If Russia does start building a naval base in Libya, that would put more pressure on AFRICOM to likewise build a base somewhere in Africa too. Recall my much earlier speculative postings on Tan-Tan, Morocco.

http://www.stripes.com/article.asp?section=104&article=58538
--------------------
[November 1, 2008] AFRICOM to remain at Stuttgart for now

..Officials stopped short of saying that AFRICOM would be at Stuttgart’s Kelley Barracks on a permanent basis.

..In Stuttgart, AFRICOM officials said the focus now is on building up the new command. Though it was officially activated on Oct. 1, there has been a steady stream of speculation worldwide about where AFRICOM would eventually set up its headquarters. Supposed potential sites have ranged from Charleston, S.C., to Morocco, to other locations in Europe such at Rota, Spain.
----------------------------
IMO, strategic sealane control for transocean trade [especially for phosphate] will be crucial as we go postPeak. Just as it was before fossil fuels. Recall that from an earlier era: the US Marine Hymn includes, "to the shores of Tripoli...".
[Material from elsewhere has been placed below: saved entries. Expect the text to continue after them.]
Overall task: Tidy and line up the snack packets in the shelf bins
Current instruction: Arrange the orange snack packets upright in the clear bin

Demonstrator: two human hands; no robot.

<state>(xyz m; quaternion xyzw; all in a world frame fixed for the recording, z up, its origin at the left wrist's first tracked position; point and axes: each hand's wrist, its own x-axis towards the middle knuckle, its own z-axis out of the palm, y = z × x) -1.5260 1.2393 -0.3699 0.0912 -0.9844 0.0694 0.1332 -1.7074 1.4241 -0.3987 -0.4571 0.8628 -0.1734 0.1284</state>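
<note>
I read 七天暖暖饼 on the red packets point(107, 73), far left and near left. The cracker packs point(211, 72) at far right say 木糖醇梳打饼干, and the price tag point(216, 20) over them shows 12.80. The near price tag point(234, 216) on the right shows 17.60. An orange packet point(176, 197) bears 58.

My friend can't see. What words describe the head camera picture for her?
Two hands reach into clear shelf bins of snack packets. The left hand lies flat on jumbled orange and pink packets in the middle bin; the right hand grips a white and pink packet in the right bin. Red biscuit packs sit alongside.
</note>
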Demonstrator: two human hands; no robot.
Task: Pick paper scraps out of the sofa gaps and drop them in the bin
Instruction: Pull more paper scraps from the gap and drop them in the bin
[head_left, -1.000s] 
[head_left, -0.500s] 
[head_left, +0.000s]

Bob Shaw in Phx,Az Are Humans Smarter than Yeast?

Hello TODers,

http://news.nationalgeographic.com/news/2008/10/081027-congo-gorillas.html
-----------------
Rebels Seize Congo Gorilla Park; Hopes Dim for Apes
----------------
Please see the embedded video.

Hello TODers,

Kudos to this young man for helping to invent a better wheelbarrow [see design photo in link]:

http://www.thenorwester.ca/index.cfm?sid=185607&sc=354
--------------------
Springdale's Mike Rolfe earns national honours

.."We all had to make a project and the project was to design with conscience and make something that will help others in the world," he said. "We won the national competition and best overall."

..His teams project is called the Camel. The design's purpose is to ease life for African women who spend six to eight hours a day transporting water from wells. The Camel is an ingenious device based on the wheelbarrow, but instead of a wheel, it's two barrels that hold the water with a basket perched on top for other things.

"They just roll it back to the village," said Mike. "It removes the physical stress of carrying the water and time stress on the family so they can do other things."
-----------------------------
I hope they can sell them by the millions. Most TODers are already well aware of the iconic photo of poor people balancing heavy loads on their heads. I see bicycles and wheelbarrows as a key need for the postPeak era if we hope to achieve some measure of Optimal Overshoot Decline.